Opinión

Historia de una blasfemia

La apropiación política de himnos como "Hallelujah"

Leonard Cohen.

Leonard Cohen.

El pasado 14 de octubre, Donald Trump celebró un mitin en la localidad de Oaks, en Pensilvania (EE UU), el estado natal de Joe Biden y uno de los territorios fundamentales a la hora de inclinar la balanza en la disputa por la presidencia estadounidense. Durante el acto, descrito por la NPR, la radio pública estadounidense, como un "bizarro evento musical", el candidato republicano permaneció largo rato delante de su audiencia, en silencio, mientras sonaban diferentes canciones, entre ellas la versión de Rufus Wainwright del "Hallelujah" de Leonard Cohen.

A las pocas horas, el cantante y compositor, que ha apoyado públicamente a Kamala Harris, divulgó un comunicado en su cuenta oficial de Instagram en el que decía lo siguiente: "’Hallelujah’ se ha convertido en un himno dedicado a la paz, al amor y a la aceptación de la verdad. Durante años, me he sentido sumamente honrado de estar conectado con esa oda a la tolerancia. Ser testigo de cómo Trump y sus partidarios comulgaban con esa música anoche fue el colmo de la blasfemia".

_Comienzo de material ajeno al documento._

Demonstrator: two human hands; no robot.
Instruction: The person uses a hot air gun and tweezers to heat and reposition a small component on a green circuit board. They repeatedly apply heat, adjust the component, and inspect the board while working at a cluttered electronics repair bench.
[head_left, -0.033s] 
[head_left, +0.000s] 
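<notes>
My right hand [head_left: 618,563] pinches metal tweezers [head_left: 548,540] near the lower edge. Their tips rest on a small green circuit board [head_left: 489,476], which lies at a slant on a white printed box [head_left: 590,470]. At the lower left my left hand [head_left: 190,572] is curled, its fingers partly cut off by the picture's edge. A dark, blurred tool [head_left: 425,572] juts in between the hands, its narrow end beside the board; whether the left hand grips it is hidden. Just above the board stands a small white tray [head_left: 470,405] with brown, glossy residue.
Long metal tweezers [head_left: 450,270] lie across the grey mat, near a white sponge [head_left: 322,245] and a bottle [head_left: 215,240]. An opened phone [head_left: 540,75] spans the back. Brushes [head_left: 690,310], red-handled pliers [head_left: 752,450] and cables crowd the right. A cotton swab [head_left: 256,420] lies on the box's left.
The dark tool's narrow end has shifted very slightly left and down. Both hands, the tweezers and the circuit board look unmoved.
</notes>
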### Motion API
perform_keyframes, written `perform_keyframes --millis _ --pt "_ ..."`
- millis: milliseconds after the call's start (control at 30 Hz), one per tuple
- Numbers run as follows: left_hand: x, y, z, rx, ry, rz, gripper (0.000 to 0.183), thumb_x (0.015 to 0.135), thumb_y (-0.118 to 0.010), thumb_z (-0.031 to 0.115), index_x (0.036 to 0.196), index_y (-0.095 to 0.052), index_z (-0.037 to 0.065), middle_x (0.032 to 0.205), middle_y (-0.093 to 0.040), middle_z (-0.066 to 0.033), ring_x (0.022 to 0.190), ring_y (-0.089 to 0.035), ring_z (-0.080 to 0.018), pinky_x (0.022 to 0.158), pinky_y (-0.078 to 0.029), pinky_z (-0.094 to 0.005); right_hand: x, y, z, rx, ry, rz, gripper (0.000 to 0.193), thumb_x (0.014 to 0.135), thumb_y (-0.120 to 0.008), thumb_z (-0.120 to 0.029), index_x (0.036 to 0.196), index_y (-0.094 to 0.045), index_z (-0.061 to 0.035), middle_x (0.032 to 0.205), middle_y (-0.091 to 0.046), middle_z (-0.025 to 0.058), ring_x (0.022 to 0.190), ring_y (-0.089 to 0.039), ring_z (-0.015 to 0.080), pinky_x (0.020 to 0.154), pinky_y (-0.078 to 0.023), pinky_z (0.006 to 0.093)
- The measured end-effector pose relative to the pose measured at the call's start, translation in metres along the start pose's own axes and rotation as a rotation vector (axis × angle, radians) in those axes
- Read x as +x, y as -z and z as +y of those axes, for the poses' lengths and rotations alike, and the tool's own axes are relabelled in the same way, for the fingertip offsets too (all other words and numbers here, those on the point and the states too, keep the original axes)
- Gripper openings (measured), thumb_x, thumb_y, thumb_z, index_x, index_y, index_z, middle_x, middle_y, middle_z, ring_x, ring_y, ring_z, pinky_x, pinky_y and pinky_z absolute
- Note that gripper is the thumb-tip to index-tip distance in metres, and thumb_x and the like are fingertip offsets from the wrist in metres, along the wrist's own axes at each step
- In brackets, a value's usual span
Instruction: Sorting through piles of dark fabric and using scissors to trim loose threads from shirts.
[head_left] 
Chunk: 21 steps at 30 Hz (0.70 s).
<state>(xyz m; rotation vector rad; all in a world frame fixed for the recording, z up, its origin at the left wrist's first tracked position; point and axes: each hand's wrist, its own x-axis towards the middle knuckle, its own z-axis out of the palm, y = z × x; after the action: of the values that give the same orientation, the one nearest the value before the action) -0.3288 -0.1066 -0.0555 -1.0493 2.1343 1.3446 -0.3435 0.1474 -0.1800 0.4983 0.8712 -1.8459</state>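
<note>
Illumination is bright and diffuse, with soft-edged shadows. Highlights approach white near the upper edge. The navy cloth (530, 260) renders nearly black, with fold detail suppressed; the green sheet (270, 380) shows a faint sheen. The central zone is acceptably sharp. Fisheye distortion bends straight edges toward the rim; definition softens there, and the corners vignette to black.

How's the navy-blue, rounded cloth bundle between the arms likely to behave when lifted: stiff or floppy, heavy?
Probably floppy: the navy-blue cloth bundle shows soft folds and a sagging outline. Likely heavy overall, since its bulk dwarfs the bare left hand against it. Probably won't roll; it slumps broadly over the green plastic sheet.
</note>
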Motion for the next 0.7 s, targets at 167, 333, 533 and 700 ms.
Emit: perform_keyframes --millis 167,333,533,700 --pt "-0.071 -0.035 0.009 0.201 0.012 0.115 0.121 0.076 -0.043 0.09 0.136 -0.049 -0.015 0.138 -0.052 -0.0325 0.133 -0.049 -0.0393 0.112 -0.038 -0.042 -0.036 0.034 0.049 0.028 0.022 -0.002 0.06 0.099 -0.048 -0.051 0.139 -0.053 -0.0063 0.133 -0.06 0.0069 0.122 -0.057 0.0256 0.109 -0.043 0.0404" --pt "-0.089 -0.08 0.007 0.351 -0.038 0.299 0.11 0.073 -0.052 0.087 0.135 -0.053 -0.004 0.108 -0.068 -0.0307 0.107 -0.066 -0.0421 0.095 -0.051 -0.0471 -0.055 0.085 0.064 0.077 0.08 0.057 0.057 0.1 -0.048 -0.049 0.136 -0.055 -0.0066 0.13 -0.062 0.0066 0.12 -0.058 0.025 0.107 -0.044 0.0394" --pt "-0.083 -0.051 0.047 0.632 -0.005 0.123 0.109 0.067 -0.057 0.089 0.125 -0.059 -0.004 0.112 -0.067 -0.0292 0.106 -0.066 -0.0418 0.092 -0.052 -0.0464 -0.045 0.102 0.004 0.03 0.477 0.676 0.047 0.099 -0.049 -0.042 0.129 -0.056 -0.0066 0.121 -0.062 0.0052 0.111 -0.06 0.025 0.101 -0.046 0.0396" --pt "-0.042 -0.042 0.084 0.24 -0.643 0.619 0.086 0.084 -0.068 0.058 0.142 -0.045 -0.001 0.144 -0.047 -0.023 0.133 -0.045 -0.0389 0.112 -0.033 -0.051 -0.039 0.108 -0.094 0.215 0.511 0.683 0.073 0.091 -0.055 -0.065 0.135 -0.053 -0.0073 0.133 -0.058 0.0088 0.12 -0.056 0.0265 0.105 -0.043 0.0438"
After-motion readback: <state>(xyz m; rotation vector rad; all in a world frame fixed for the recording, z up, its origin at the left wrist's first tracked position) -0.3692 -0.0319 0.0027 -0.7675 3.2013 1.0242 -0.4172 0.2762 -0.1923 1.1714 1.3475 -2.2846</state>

Ya en 2016, semanas antes de que Biden y Trump se enfrentaran en las elecciones, Wainwright declaró que no volvería a interpretar ese tema de Leonard Cohen hasta que el entonces presidente no perdiera, y mantuvo su palabra. Tras los resultados, en los que el partido demócrata recuperó la presidencia, colgó un vídeo en sus redes sociales cantándola, en su casa, en batín, si la memoria no me falla. Su sonrisa de felicidad, compartida por muchos, todos los que respiramos al conocer la victoria de Biden, era sólo comparable a la que debió de esbozar cuando, en 2011, cogió por primera vez en brazos a su hija Viva, que además es nieta de Leonard Cohen, ya que la madre biológica es Lorca, hija del canadiense.

Esa alegría de vivir, como la canción de Ray Heredia, fue lo que llevó al cantautor, poeta, novelista, a componer, a principios de la década de los ochenta, "Hallelujah", canción que consideraba "bastante alegre" y respondía a "un deseo de afirmar mi fe en la vida, no de una manera estrictamente religiosa, sino con entusiasmo, con emoción", según dijo la primera vez que la grabó, con cincuenta años.

Desde entonces, tres versiones de ese tema han pasado a la historia cultural, la de John Cale (1991), dentro de un disco de homenaje a Leonard Cohen en el que participaron, entre otros, Nick Cave, los Pixies o R.E.M.; la de Jeff Buckley (1994), quizás la más preciosa de todas ellas, y la del propio Wainwright, concebida para la banda sonora de la película "Shrek" (2011) y la única que ha sido empleada en la campaña de Trump para jalear a sus acólitos. De ahí que el cantante lo considere una "blasfemia", "palabra o expresión injuriosas contra alguien o algo sagrado", en su primera acepción en el diccionario.

Son frágiles, las palabras, igual que su contenido, las realidades que describen. Con el tiempo, su significado, por desuso, puede olvidarse, y su mal uso, interesado, conduce a su perversión. Lo vemos a diario, en la prensa, en las declaraciones de cargos públicos que recurren al cáncer como sinónimo de todo aquello que es nocivo para la sociedad, para el sistema que ellos auspician, que usan un lenguaje bélico para referirse a esa misma enfermedad, culpabilizando, sin pretenderlo, a las víctimas, que al morir pierden, además, batallas inexistentes. También en la apropiación política de términos como libertad, hueco ya, vacío de significado, y de himnos como "Hallelujah", cuya esencia es necesario defender de las garras de los fanáticos, preservarlas para respetar la memoria de Leonard Cohen. Lo dijo él mismo: "Cuando uno mira al mundo, sólo hay una cosa que decir, y es aleluya".